Chambliss and Takacs characterize one particular finding as "most striking to us." They go on to explain: "Time after time, in descriptions of a wide variety of situations, students told us of how encounters with the right person could make a decisive difference." In fact, they say, "This pervasive influence of relationships suggests that a college – at least insofar as it offers real benefits – is less a collection of programs than a gathering of people."
So what do we do with that finding at UND? With our own student population and our own distinctive challenges – given a student population of almost 15,000 and research expectations that continue to ratchet up – where are our opportunities to intervene in the student experience? Would a study of our students even lead to the same findings? If not, what might we predict would be the take-home? Are there ways to learn more about what makes a difference for our students – and if so, how might we do that? These are the questions we'll discuss as we read the 2014 book, How College Works, winner of the Harvard University Press's prize for an outstanding publication about education and society.
This seminar will be facilitated by Joan Hawthorne. To join the group, contact joan.hawthorne@UND.edu.
Make it Stick: The Science of Successful Learning (2014) by Peter Brown, Henry Roediger, and Mark McDaniel.
Have you been asking your students to underline, reread, memorize, or review the material you cover in class? Did you learn and study this way yourself?

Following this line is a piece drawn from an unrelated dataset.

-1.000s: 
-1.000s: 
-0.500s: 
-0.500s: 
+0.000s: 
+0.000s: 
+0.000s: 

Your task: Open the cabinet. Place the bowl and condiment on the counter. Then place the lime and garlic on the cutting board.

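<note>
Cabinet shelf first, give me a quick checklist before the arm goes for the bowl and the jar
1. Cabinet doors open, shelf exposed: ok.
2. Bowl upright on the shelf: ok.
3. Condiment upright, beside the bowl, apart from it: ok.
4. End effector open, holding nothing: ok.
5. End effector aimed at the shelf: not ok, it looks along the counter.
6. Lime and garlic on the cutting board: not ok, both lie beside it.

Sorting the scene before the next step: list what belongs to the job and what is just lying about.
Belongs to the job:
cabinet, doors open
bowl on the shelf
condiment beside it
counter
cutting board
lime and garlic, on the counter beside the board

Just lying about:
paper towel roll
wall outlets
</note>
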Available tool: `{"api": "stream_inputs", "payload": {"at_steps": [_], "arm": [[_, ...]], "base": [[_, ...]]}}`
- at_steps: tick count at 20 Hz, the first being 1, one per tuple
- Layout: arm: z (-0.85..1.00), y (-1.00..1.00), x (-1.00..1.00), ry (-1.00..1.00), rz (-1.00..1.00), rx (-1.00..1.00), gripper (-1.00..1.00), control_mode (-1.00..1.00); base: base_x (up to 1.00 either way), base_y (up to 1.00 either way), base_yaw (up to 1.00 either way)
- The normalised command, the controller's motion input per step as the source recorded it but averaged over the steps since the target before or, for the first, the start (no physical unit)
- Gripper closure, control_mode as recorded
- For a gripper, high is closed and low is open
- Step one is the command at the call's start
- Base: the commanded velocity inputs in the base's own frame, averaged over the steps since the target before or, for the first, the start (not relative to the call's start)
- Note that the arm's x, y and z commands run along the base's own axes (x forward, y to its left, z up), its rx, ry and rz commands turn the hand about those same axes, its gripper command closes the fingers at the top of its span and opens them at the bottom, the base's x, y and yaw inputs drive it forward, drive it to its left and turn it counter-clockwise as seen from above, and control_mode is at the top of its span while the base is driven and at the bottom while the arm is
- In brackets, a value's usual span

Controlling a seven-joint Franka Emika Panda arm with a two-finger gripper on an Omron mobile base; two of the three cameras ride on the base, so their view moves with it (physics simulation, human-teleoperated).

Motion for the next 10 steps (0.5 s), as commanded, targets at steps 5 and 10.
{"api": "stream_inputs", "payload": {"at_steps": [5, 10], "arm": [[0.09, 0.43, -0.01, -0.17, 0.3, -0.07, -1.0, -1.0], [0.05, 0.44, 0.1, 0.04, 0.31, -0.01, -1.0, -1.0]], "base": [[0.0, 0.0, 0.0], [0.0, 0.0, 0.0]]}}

In the new book, Make it Stick; The Science of Successful Learning, Brown, Roediger, and McDaniel report that so many of the study techniques that we teach our students to use in order to succeed in our classes only create temporary, ephemeral knowledge that disappears very rapidly over time. The authors have synthesized recent findings in cognitive psychology and other fields to provide practical learning techniques that we can use to improve our teaching and increase our students' learning. Surprisingly, Brown, Roediger, and McDaniel argue that innovative, student-tailored teaching strategies are not the answer to more successful, long term learning. What is the answer? Join this faculty study seminar to find out.

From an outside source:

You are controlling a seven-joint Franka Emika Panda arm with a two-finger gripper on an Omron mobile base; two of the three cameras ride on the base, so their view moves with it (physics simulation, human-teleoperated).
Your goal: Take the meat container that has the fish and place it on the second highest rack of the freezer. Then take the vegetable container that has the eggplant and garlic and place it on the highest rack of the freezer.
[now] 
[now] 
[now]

The authors of Make it Stick employ a broad array of examples to illustrate their findings, ranging from the choices seasoned pilots make to avert disaster, to the training practices of Minnesota police officers, to the ingenious knowledge retention strategies a medical school student devised in order to pull himself from the bottom of his class to the top. The chapters build toward practical study techniques that we can use to teach students, train athletes, or learn new information ourselves.

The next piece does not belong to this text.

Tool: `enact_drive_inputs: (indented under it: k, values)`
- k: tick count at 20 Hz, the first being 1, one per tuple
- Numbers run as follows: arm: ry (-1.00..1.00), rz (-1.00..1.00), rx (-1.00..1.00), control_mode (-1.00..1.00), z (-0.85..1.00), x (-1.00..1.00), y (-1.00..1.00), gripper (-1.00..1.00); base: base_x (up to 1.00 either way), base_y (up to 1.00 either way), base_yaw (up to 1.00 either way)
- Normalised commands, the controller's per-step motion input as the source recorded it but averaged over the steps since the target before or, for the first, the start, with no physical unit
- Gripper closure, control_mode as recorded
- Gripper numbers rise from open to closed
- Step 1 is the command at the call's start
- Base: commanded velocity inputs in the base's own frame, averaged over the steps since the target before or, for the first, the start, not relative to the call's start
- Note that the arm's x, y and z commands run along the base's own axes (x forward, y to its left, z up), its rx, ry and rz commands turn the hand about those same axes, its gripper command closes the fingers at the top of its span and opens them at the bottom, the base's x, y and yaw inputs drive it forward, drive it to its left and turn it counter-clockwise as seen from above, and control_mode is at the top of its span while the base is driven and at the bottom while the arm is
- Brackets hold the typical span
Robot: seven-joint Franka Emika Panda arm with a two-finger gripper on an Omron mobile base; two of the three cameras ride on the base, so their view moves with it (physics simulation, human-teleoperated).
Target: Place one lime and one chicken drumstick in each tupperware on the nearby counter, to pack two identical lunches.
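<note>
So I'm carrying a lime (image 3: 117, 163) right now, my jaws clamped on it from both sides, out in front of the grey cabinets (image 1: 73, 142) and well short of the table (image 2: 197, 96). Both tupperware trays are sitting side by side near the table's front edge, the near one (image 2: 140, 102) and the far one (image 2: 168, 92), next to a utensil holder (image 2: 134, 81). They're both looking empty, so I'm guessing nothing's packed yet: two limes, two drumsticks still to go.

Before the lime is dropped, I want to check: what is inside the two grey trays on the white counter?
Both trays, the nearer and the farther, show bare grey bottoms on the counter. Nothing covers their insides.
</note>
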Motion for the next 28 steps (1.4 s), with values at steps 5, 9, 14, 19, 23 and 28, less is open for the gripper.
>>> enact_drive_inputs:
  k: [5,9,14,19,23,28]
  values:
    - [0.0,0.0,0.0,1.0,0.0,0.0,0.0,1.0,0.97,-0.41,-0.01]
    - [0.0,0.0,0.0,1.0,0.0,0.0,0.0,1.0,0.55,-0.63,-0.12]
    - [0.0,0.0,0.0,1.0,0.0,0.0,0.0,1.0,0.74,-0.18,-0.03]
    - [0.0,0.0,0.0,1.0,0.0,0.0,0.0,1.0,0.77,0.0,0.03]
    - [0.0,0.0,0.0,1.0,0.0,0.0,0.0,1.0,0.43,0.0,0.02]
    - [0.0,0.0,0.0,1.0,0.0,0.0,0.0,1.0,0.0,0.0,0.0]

In this Faculty Study Seminar participants will read and discuss Make it Stick, while also sharing their own experiences and interpretations of the text and its suggestions. The book uses informative and lively writing (Brown is a professional writer of fiction and nonfiction) as it examines a revisionary approach to teaching and poses arguments that readers may or may not accept. As a result, group members will have an opportunity to discuss the applicability of these findings in the context or their own classroom and their teaching and learning experiences.